When you find the line with "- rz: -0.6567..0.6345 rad" among the records below, reproduce it and each line after it exactly, ending with the line with "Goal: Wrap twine".

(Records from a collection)
·····
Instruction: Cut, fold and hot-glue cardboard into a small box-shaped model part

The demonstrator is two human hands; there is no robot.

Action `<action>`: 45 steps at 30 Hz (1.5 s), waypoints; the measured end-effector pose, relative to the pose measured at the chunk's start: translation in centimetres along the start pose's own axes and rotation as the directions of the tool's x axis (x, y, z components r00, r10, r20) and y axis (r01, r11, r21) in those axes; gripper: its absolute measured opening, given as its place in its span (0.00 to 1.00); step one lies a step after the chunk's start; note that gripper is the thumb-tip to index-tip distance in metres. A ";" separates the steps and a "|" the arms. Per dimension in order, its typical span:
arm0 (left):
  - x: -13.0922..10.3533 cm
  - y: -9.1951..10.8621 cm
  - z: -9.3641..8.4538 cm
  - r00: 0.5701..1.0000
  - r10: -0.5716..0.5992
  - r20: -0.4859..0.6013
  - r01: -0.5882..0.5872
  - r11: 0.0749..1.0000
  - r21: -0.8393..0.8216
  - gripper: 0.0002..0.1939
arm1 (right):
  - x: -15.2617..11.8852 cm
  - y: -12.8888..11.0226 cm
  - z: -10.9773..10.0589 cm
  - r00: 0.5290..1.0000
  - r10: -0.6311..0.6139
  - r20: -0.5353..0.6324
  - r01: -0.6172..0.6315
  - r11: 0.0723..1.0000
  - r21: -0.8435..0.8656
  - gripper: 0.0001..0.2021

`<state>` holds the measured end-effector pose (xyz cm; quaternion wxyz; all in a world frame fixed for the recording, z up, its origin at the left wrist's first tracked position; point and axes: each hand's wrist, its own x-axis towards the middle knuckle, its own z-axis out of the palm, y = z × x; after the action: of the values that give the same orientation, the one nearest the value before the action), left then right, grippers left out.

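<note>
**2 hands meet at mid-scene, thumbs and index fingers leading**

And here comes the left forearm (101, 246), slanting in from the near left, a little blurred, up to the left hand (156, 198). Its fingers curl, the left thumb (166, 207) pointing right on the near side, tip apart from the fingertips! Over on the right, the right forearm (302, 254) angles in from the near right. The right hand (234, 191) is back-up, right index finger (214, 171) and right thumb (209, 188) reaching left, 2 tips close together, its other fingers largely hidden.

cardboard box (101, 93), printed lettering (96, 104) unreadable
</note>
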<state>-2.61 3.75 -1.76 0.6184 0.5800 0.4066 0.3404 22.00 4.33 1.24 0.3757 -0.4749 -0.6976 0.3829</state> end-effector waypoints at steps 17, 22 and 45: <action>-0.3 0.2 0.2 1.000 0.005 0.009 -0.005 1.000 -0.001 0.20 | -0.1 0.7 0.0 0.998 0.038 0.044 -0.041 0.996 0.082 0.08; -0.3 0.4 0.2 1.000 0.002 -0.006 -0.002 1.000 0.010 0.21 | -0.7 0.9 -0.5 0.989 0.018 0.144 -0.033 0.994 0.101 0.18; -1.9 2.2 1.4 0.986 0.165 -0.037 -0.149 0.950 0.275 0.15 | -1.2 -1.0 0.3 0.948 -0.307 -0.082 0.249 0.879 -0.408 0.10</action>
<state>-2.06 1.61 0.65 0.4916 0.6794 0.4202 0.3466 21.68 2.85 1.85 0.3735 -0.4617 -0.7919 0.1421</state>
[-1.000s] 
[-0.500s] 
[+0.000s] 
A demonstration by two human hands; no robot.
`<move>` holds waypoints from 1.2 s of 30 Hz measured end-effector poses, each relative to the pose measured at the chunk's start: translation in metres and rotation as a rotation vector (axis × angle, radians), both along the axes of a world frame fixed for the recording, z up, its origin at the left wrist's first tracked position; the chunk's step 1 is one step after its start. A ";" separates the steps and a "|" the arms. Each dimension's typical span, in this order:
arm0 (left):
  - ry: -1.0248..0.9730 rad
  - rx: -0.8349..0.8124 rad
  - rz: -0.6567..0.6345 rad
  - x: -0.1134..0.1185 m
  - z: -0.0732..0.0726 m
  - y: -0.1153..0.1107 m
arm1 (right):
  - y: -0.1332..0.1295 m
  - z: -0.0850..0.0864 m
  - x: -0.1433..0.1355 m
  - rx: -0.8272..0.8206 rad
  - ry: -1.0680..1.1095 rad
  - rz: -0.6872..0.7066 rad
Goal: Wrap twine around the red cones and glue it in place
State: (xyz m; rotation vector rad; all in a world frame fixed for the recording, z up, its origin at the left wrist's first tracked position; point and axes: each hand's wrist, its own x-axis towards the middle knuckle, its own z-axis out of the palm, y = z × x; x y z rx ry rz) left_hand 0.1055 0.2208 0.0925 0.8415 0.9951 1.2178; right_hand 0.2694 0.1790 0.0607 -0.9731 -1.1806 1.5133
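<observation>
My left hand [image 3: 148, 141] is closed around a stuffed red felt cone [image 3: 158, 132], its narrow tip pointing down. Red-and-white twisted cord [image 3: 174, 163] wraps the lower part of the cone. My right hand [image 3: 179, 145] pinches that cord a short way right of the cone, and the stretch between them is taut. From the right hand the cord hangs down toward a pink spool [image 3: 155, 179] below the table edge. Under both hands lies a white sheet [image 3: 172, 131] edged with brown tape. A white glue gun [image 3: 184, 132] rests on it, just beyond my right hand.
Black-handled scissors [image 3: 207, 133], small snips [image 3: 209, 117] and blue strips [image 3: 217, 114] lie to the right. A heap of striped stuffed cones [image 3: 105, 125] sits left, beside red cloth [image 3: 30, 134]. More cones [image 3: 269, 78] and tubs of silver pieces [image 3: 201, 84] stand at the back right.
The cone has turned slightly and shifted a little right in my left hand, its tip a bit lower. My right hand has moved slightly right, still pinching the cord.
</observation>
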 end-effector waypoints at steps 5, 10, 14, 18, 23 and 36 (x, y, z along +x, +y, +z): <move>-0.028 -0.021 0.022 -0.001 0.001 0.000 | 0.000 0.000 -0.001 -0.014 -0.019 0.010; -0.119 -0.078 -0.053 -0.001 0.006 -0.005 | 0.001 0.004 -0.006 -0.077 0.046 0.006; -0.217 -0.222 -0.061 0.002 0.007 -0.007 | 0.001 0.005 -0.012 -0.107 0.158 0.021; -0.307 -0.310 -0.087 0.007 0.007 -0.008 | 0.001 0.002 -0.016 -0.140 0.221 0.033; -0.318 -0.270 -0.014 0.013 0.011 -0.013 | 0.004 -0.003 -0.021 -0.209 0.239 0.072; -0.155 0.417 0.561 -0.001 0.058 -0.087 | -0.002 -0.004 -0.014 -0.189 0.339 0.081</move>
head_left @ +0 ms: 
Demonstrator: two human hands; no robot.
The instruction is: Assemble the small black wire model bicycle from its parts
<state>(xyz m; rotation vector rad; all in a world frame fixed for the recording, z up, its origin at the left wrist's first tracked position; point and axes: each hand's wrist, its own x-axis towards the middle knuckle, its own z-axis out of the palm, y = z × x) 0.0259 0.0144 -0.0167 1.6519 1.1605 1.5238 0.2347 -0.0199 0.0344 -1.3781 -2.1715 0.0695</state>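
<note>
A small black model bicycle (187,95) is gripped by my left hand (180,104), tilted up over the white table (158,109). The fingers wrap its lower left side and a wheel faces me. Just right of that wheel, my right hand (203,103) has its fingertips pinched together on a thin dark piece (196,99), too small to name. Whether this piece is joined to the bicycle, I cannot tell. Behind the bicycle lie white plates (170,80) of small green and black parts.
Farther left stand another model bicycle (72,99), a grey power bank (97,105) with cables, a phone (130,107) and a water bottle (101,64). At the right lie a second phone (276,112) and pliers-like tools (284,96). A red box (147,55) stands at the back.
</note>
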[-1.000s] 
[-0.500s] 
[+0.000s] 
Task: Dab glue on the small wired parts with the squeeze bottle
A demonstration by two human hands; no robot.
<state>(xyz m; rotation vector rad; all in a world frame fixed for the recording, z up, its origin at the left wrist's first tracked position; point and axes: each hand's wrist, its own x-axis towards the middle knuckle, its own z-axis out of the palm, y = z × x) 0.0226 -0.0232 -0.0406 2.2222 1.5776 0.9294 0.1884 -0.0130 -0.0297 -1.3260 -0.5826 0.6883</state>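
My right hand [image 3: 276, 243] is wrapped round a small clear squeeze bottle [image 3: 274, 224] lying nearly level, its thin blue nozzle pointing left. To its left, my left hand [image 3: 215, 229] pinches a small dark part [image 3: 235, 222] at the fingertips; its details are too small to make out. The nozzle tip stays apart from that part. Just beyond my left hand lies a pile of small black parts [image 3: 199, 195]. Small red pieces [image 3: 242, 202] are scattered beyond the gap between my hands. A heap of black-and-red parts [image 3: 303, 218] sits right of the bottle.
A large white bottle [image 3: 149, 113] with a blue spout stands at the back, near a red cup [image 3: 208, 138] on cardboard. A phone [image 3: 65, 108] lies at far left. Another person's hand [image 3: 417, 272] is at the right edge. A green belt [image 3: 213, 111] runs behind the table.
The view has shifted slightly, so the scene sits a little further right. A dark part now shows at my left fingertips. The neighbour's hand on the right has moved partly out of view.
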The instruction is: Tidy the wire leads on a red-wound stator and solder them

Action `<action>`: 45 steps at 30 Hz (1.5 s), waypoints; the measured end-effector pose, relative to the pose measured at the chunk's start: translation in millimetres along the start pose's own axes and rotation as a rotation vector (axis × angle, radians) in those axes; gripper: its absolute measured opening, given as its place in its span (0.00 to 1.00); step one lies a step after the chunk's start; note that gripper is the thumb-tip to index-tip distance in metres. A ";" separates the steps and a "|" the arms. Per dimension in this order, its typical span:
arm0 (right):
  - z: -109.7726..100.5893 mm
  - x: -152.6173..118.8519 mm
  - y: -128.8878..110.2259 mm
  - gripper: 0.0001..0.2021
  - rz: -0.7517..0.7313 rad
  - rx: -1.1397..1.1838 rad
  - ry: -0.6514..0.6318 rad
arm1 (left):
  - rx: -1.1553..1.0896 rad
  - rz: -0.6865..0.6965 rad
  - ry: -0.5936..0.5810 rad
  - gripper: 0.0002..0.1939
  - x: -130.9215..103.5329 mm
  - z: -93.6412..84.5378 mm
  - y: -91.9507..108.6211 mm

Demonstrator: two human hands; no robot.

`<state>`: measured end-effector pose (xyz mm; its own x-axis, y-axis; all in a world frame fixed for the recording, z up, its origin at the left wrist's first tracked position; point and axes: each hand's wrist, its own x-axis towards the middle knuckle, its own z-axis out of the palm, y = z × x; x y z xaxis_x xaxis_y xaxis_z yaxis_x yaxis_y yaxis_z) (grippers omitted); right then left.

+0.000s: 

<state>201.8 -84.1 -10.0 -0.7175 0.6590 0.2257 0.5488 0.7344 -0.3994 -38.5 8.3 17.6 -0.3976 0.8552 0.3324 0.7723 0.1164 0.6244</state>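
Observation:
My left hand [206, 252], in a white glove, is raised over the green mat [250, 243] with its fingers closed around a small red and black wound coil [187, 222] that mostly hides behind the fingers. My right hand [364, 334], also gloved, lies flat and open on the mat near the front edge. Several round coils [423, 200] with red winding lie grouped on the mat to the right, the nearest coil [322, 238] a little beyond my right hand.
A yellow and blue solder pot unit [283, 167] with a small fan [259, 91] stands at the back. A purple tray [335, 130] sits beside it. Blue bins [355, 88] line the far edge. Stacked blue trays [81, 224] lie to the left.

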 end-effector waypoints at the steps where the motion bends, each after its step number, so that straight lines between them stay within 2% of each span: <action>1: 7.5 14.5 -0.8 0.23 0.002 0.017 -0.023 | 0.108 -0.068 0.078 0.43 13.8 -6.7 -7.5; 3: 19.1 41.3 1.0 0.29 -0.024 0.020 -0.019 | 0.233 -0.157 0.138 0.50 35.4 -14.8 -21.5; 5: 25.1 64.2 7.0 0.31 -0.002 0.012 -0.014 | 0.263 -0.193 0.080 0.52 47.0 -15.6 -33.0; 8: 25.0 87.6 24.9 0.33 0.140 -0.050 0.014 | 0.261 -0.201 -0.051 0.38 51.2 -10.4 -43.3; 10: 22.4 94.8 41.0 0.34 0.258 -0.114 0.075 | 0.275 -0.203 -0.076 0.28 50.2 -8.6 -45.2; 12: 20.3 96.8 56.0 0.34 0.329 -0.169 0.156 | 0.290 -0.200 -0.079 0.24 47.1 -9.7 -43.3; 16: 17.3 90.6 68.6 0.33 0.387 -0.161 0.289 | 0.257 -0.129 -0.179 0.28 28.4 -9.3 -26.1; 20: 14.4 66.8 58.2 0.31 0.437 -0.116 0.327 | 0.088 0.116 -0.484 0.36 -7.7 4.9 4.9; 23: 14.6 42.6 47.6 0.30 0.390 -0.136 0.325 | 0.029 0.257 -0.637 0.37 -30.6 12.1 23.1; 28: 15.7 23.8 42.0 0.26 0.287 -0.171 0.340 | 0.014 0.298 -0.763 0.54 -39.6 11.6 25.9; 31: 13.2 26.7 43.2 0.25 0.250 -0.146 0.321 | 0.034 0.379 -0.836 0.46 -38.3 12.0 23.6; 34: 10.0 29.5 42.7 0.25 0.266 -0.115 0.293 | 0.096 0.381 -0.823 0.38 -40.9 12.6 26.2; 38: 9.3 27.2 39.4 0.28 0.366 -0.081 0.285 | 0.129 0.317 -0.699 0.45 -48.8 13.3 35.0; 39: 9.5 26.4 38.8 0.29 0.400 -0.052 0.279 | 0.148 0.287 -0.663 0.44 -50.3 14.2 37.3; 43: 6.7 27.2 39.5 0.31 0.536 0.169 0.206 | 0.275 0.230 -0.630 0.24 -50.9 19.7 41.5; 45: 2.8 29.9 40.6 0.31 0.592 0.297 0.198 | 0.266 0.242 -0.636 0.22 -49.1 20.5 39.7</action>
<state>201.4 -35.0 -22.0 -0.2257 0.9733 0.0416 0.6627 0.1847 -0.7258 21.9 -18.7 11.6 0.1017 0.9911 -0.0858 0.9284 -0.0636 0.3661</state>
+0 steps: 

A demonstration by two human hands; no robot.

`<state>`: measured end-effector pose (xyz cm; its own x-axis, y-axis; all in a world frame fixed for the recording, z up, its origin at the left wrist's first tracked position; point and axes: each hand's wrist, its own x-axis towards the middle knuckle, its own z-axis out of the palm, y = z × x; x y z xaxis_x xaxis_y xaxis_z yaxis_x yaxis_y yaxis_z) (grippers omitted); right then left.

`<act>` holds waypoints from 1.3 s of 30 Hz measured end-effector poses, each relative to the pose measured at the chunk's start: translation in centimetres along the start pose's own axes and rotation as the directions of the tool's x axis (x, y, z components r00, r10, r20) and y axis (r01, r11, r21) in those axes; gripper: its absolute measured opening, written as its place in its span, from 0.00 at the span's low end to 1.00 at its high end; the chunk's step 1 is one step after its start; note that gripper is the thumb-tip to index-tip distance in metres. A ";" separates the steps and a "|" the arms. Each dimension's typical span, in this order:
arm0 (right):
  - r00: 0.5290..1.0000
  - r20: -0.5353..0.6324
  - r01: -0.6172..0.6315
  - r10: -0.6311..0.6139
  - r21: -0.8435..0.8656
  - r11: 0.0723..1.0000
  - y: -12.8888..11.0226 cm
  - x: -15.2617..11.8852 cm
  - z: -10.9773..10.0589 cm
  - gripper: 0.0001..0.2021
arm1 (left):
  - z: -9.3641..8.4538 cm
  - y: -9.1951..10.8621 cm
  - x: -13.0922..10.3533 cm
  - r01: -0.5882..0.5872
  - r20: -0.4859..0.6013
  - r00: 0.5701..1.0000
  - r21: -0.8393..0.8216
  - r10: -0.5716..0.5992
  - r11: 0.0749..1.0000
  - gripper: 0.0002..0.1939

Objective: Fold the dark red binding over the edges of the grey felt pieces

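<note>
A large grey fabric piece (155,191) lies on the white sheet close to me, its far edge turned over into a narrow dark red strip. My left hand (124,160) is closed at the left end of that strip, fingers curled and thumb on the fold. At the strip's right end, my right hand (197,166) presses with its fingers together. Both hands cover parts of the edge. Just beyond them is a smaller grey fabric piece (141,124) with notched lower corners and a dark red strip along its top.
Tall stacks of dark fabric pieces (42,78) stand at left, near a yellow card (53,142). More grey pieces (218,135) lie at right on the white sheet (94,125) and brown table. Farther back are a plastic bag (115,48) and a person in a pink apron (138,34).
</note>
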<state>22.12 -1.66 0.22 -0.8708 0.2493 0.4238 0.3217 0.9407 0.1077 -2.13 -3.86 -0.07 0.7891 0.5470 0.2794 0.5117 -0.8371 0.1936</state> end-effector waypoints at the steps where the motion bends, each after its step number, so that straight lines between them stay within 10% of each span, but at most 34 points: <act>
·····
## Reply
  - rz: -0.6567..0.6345 rad
  - x: -0.1134..0.1185 m
  - z: -0.0732..0.0726 m
  - y: -0.1153..0.1107 m
arm1 (right):
  - y: -0.1332..0.1295 m
  - z: -0.0850..0.0864 m
  - x: -0.1433..0.1355 m
  - rx: -0.8272..0.8206 rad
  - ry: -1.0680..1.1095 rad
  - rz: -0.6872..0.7066 rad
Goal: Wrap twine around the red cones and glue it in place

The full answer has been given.